The degradation kinetics, products, and mechanisms of RS-10029 (2), 2-[2-[(1-carboxylic acid)-3-phenylpropyl]amino-1-oxopropyl] 6,7-dimethoxy- 1,2,3,4-tetrahydroisoquinoline-3-carboxylic acid (S,S,S), in aqueous solutions from pH 1 to pH 13 were studied at 50, 60, and 80 degrees C. Pseudo-first-order kinetics were obtained throughout the entire pH range studied, and the log(rate)-pH profile reflected four kinetic processes (ko, k'o, k"o, and kOH) as well as the three pka's of 2. Excellent mass balance (greater than 96%) was obtained for the four major products 3-6 throughout the entire pH range studied even though four other minor products can be detected by high-performance liquid chromatography (HPLC). At pH 8.0 and below, intramolecular aminolysis leading to diketopiperazine (DKP) 5 accounted for greater than 65% of the neutral or water-catalyzed (ko and k'o) processes. Amide hydrolysis leading to products 3 and 4 and epimerization of DKP 5 to the (R,S,S) diastereomer 6 accounted for the remaining 35% of the neutral or water catalyzed processes. At pH values above 8.0, DKP 5 formation begins to decrease as the amide hydrolysis increases so that both mechanisms account for the neutral or water-catalyzed k"o process. Above pH 11.0 amide hydrolysis dominates and is responsible for the specific base-catalyzed (kOH) process. The four minor products detected by HPLC are two diastereomers (7 and 8) of 2 and the two diastereomers (9 and 10) of the DKP 5. The stability results between 2 and its ester prodrug (1) are compared.

Diketopiperazine formation, hydrolysis, and epimerization of the new dipeptide angiotensin-converting enzyme inhibitor RS-10085.

The degradation kinetics, products, and mechanisms of RS-10085(1), 2-[2-(1-ethoxycarbonyl)-3-phenylpropyl]amino-1-oxopropyl]-6,7- dimethoxy-1,2,3,4-tetrahydroisoquinoline-3-carboxylic acid(S,S,S), in aqueous solution were investigated at 40, 60, and 80 degrees C from pH 1 to pH 13. Pseudo-first-order kinetics were observed throughout the pH range studied and the log(rate)-pH profiles reflected four kinetic processes (ko, k'o, k'o, and kOH) as well as the two pKa's of 1. Excellent (greater than 98%) mass balance was obtained through products 2-5. At pH 4 or below, intramolecular cyclization leading to diketopiperazine 5 accounted for greater than 93% of the observed neutral- or water-catalyzed processes (ko and k'o).
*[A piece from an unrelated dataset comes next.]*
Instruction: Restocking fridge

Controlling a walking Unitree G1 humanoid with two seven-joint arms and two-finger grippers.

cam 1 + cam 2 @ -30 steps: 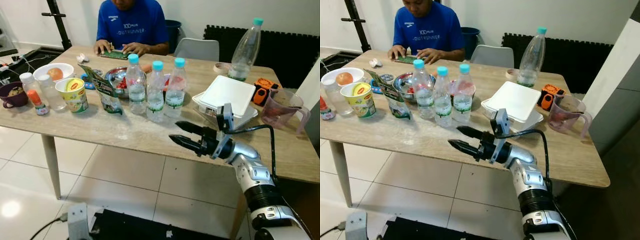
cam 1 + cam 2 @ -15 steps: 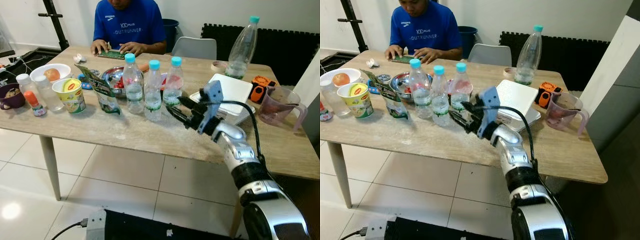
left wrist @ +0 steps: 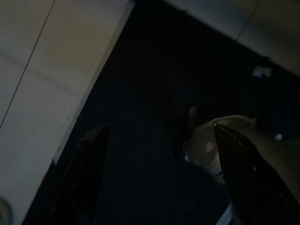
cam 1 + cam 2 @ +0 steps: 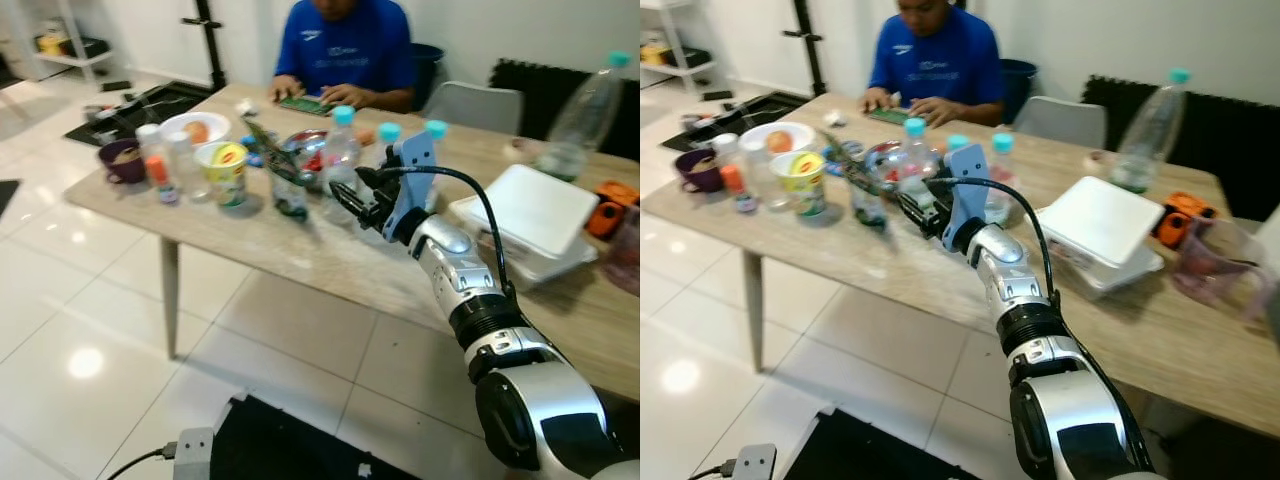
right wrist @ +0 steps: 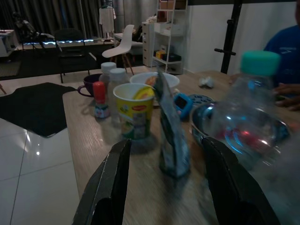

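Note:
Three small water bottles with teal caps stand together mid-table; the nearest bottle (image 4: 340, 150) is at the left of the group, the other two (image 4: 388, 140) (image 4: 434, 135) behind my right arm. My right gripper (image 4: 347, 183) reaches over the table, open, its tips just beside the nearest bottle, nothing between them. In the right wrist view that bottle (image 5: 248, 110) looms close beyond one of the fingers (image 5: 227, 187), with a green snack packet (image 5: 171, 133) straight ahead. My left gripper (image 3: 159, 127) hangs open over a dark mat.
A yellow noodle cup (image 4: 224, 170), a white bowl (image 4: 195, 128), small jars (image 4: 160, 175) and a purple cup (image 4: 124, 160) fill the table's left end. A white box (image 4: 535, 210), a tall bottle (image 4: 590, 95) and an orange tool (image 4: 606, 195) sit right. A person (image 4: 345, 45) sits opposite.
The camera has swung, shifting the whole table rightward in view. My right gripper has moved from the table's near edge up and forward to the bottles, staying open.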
At pH levels greater than 5, hydrolysis giving 2 predominated and was responsible for the observed neutral- or water-catalyzed (k''o) and specific base-catalyzed (kOH) kinetic processes. Some epimerization leading to the S,S,R drug isomer (4) was also observed at pH levels greater than 7. The relative acidity of the protons at the three chiral centers of 1 was qualitatively compared and was used to explain the observed specificity in epimerization.